Льюис взглянул разочарованно, но ничего не сказал. Он уложил ее с собой рядом, осторожно целуя то лицо, то губы, то пальцы рук. Скирни ненавидела себя в этот момент: и за то, что с ней было когда-то, и за то, что происходит с ней сейчас. Но она ничего не могла с собой поделать. Как только он пробовал снять с нее халат, даже чуть-чуть распахнуть его, она вся деревенела. Это пугало его настолько, что он забывал сердиться.
— Ну что ты, Скирни, не переживай. Секс — это всего лишь энергия.
И она получала его энергию, она наслаждалась ею, хотя и не заслуживала такого блаженства. Потом лежала, тихо гладя его льняные волосы и смахивая свои слезы со щек, и не понимала, за что он ее такую любит?
— У вас там жарко в Хаахе, да?
— Нет, дожди без конца.
— А ты такой загорелый.
— Это я в пустыне поджарился. Разгоняю пески вторую неделю. Как Сиргилл это сделал за пару часов — не могу даже представить.
— И… много тебе осталось?
— Да всё уже разогнал. Расчистил ракушку, расплавил дорожку. Можно заходить.
Скирни все-таки испугалась, у нее сжалось сердце.
— Но, надеюсь, ты один туда не пойдешь?
— Знаешь, если тот зубец, который Сиргилл подсунул, треснет, то там и двое не спасут, и четверо. Какая, собственно, разница? А если не треснет, то я ничем не рискую.
— Но Директория запретила тебе!
— Запретила, — Льюис усмехнулся, поворачиваясь к ней лицом, — ну и что?
Почти то же самое говорила сегодня Сия. Запретили ей выходить из палаты, ну и что? Что вообще можно запретить Прыгуну?
— Ты же обещал, — сказала Скирни упавшим голосом.
— Да успокойся ты, — вздохнул он, — конечно, обещал. Вот Рыжий вернется, тогда и полезем. Прямиком в другую вселенную.
— А он захочет?
— Этот — куда хочешь полезет. Это же Рыжий!
Льюис сказал это с таким обожанием, что Скирни даже заревновала.
— И ты с ним — куда хочешь полезешь. Да?
— Да, — не задумываясь, ответил Льюис.
— А ты хоть помнишь, чем это кончилось в прошлый раз? Или нет?
— Ну, Скирни…
— Ладно, — вздохнула она, — ты тоже успокойся. Я прекрасно понимаю, что мой муж — Прыгун. И еще, говорят, самый красивый мужчина во вселенной. Ты ведь тоже много от меня терпишь, правда? Я… я тебе даже борща сварить не могу. За что ты меня любишь, Льюис? Никак понять не могу.
— За пирожок, — сказал Льюис сразу.
— Какой пирожок? — растерялась она.
Он сел и взял ее за руки.
— Ну, тогда на рынке. Помнишь? Я шел по вашему рынку, голый и голодный. Все меня гнали. А ты протянула мне пирожок. С мясом, между прочим.
Скирни вспомнила и рассмеялась.
— И это было последнее, чем я тебя накормила!

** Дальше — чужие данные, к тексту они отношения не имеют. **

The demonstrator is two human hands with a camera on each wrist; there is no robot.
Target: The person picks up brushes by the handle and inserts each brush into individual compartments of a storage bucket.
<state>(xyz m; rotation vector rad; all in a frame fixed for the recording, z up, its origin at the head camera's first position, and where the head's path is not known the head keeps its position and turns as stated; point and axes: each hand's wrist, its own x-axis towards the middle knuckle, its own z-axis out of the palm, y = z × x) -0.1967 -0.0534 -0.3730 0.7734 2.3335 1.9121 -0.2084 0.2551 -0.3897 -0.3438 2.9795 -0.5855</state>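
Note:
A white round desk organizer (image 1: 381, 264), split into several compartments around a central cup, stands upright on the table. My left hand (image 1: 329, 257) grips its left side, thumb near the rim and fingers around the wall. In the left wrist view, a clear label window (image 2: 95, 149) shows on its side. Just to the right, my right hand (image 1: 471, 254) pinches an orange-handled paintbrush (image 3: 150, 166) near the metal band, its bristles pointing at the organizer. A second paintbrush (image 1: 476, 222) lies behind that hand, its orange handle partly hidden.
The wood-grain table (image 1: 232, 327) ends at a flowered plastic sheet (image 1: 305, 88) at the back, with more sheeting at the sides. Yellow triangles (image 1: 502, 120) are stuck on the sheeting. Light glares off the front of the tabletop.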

Странно, что для него всё это было только два года тому назад. А она прожила за это время долгую жизнь, свою главную жизнь, полную событий, открытий и встреч. Было тихо, смеркалось, к окну лепились большие, пушистые снежинки. Они сидели на кровати, взявшись за руки как дети.
— Мне главное — что ты есть, — сказал Льюис, — что ты моя, и мы с тобой наконец-то в одном времени. Понимаешь?

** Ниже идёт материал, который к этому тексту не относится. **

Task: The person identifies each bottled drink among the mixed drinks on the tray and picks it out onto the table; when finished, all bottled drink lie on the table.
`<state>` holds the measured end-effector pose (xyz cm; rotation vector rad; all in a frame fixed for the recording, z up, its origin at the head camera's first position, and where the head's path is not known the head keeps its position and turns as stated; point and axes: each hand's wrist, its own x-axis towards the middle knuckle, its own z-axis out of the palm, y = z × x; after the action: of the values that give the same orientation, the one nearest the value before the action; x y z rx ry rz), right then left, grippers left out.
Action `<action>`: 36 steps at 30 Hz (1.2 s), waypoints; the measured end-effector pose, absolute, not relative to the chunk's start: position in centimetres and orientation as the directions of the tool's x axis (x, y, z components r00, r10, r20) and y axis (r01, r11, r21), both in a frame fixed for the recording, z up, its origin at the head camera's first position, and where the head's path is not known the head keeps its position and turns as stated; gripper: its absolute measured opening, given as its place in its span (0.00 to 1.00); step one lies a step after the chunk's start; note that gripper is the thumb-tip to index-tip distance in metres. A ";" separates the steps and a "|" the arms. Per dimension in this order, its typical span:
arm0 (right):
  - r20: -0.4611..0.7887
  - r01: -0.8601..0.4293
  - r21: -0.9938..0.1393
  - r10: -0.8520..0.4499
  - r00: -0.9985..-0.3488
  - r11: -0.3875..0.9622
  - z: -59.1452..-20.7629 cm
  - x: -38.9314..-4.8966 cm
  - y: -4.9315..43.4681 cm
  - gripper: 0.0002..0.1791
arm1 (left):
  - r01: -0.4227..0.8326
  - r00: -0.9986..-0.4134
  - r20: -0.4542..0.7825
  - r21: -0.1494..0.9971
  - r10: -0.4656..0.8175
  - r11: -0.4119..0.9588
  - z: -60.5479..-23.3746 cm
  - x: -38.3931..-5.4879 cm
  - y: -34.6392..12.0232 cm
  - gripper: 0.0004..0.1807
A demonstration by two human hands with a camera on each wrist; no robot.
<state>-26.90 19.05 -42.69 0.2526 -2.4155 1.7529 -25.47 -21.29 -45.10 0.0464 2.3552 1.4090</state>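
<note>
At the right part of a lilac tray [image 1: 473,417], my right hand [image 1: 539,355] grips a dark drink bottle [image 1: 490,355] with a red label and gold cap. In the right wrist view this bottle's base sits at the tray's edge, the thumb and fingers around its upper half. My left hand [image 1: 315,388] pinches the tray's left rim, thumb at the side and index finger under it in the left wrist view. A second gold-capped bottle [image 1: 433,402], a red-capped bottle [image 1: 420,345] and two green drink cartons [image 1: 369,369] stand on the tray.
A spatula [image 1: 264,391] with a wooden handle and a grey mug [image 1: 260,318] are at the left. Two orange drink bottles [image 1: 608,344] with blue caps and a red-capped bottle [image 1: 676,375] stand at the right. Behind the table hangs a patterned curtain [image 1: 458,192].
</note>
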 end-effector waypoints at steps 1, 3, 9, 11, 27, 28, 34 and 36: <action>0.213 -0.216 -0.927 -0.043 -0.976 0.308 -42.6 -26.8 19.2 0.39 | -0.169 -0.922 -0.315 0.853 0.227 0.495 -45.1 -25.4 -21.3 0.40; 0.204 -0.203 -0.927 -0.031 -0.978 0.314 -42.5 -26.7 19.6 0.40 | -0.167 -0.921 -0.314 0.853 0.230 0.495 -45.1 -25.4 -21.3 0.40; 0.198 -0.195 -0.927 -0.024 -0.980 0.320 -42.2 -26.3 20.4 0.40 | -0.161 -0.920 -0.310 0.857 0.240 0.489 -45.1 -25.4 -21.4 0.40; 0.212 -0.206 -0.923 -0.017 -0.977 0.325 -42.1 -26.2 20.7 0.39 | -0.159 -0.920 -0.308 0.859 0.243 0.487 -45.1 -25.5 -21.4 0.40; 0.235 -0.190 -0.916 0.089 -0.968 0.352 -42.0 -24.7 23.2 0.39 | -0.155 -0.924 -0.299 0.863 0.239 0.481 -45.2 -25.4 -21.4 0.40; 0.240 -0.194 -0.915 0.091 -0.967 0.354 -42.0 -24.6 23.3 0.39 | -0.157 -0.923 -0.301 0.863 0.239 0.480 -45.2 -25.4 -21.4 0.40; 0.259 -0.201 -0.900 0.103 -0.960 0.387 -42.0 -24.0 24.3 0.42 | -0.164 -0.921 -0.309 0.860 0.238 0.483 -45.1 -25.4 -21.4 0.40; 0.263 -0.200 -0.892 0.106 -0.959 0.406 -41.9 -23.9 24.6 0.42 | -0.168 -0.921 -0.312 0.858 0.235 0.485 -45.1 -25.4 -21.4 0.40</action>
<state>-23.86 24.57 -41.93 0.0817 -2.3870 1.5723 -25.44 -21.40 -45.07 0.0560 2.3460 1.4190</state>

— Понимаю, — вздохнула она, — только не пропадай больше.
Скирни очень боялась, что Сия может явиться во дворец, поэтому решила предупредить Леция сразу же, как только его увидит. Увы, подойти к нему было непросто. Он стоял с Ибрагором и другими золотыми львами и с огромным интересом что-то выслушивал. Гости из безвременья были в золотисто-оранжевых одеждах, почти все рыжеволосые, рыжебородые, хотя сам Ибрагор был белый. Одна женщина была просто огненно-рыжей, вторая — белокурой, а третья, самая высокая, все-таки черной с синими продолговатыми глазами.